Nous sommes le peuple-boomerang. Le sort nous catapulterait à travers mille déconvenues que nous finirions par retourner chez nous fleurir nos monuments, renouer avec le serment fait à nos morts et nous reprendre en mains afin que naisse, sur le bassin méditerranéen, un joyau nommé Algérie. Nous sommes le peuple-saumon, les vertiges abyssaux, la féerie des coraux, le clinquant illusoire, l’espace infinie des océans ne sauront guère nous détourner de notre source natale et aucun torrent ne nous empêchera de remonter à contre-courant jusqu’au coeur de notre patrie.

Certes, beaucoup reste à faire après tant de gâchis. Les mentalités sont polluées, l’école et l’université sont quasiment sinistrées, la médiocrité continue de gangréner les secteurs névralgiques de la nation. Plus personne ne croit en personne ni en un idéal, et c’est tout à fait normal après six décennies de mensonges, de népotisme et de clochardisation idéologique.

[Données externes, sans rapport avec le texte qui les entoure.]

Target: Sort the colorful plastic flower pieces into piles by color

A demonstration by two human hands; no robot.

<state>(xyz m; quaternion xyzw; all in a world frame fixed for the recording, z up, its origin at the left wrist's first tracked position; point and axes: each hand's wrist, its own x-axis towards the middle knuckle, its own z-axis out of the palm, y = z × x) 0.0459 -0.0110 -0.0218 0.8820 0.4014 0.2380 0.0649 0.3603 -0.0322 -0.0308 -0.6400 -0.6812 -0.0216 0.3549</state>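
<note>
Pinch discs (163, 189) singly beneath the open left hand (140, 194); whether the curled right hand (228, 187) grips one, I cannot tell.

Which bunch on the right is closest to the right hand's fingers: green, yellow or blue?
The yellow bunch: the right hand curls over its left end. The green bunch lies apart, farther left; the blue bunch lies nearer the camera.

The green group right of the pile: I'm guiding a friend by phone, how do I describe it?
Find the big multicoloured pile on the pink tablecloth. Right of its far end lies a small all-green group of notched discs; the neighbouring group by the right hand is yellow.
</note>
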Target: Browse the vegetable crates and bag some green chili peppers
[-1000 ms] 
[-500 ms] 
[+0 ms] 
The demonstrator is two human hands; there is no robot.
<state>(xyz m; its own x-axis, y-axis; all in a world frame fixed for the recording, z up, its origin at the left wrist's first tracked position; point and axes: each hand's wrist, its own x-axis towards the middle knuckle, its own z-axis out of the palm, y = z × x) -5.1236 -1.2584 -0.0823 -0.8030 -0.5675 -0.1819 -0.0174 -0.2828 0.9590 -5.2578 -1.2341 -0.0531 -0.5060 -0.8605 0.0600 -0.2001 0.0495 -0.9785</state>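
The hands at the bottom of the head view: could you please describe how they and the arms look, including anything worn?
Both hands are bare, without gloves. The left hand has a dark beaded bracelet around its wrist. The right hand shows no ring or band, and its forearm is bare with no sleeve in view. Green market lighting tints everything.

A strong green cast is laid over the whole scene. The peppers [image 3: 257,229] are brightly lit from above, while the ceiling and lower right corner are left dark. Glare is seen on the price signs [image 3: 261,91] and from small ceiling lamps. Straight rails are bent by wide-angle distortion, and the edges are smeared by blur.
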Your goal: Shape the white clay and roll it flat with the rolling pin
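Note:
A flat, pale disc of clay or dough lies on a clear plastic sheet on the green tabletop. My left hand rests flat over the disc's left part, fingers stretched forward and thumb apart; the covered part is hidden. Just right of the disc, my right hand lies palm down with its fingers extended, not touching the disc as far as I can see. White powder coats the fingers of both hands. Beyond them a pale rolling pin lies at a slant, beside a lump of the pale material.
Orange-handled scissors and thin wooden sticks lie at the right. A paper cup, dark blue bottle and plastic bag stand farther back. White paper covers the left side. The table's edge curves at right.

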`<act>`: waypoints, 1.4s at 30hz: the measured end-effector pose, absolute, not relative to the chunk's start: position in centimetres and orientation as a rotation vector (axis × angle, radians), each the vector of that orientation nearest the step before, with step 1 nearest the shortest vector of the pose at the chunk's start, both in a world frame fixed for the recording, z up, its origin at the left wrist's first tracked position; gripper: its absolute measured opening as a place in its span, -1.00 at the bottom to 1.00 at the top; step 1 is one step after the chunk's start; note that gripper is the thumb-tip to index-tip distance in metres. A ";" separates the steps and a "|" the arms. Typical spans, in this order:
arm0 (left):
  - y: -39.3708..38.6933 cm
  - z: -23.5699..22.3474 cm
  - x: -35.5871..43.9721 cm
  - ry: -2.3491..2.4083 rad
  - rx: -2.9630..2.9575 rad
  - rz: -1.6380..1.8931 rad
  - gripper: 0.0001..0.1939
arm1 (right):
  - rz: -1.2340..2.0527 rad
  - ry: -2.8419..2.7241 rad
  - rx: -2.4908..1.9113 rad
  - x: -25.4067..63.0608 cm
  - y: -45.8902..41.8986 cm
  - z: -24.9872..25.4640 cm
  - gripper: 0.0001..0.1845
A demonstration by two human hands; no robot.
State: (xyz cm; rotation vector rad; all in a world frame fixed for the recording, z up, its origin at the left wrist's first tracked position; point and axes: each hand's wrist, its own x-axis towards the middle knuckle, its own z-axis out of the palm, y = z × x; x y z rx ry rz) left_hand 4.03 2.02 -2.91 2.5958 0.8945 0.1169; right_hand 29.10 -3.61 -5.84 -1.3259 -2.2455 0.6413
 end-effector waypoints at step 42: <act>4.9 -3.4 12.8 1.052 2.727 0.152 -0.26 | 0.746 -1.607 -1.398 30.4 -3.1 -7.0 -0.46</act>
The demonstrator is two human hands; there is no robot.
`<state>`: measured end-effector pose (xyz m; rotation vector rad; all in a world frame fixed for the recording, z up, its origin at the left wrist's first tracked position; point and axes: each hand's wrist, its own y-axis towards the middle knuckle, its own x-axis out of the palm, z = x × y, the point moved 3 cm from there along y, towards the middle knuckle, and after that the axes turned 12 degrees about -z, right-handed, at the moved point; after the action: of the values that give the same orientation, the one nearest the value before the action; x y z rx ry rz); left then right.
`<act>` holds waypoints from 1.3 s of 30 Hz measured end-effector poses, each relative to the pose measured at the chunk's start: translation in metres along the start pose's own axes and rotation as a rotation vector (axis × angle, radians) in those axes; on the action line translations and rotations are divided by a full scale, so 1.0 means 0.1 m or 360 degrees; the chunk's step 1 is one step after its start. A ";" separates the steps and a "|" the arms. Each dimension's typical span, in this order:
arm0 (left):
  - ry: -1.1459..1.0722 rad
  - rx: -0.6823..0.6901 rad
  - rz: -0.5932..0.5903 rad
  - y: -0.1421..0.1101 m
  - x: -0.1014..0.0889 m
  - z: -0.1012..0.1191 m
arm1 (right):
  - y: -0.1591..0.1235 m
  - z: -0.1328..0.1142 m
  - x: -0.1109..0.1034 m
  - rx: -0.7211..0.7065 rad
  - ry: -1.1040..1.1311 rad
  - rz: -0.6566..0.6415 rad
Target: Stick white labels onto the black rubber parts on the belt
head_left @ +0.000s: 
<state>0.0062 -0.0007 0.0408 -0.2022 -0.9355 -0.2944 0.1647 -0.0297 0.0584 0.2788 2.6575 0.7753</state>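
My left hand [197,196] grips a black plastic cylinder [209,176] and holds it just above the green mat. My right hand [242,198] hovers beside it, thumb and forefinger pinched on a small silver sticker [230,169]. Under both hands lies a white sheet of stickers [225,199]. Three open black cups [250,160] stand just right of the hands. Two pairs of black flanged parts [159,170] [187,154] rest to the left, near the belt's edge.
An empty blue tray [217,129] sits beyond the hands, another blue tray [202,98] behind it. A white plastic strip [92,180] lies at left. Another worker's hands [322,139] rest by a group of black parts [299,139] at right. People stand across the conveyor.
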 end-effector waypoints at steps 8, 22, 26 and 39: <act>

Aucun peuple ne pourrait rester lui-même s’il venait à subir ce que les Algériens ont subi. Mais il arrive, parfois, aux forêts de survivre aux incendies et à la flore que faire d’un terrain vague un jardin d’éden. Il sera ainsi pour l’Algérie, j’en suis absolument convaincu. Maintenant que nous avons touché le fond, et creusé encore et encore, nous sommes obligés d’admettre que notre salut n’est pas là où nous creusons, mais là où il va nous falloir ériger.

Nous avions presque atteint ce rêve avec le Hirak, sauf que nos objectifs ne convergeaient pas et ce qui devait nous unir nous a misérablement disloqués. Avons-nous retenu la leçon ? Je l’ignore; ce dont je suis certain est que si nous avons survécu au terrorisme et aux manœuvres scélérates de vingt ans de règne mafieux, ce n’est point un hasard, mais notre destin.

Aujourd’hui, on parle d’une ère nouvelle, d’une Algérie guérie de ses vieux démons. Je ne demande qu’à le croire, en dépit d’un manque flagrant de projet de société, d’ une gestion catastrophique tous azimuts, des arrestations aussi arbitraires qu’absurdes qui frappent de simples facebookers pleins de rêves pour un pays qui prend l’eau de toute part et qui refuse crânement de couler. J’espère que la raison triomphera bientôt, même si la sagesse est une vertu qui a déserté depuis longtemps cette fantastique terre numide, vivier de tous les espoirs et de tous les paradoxes.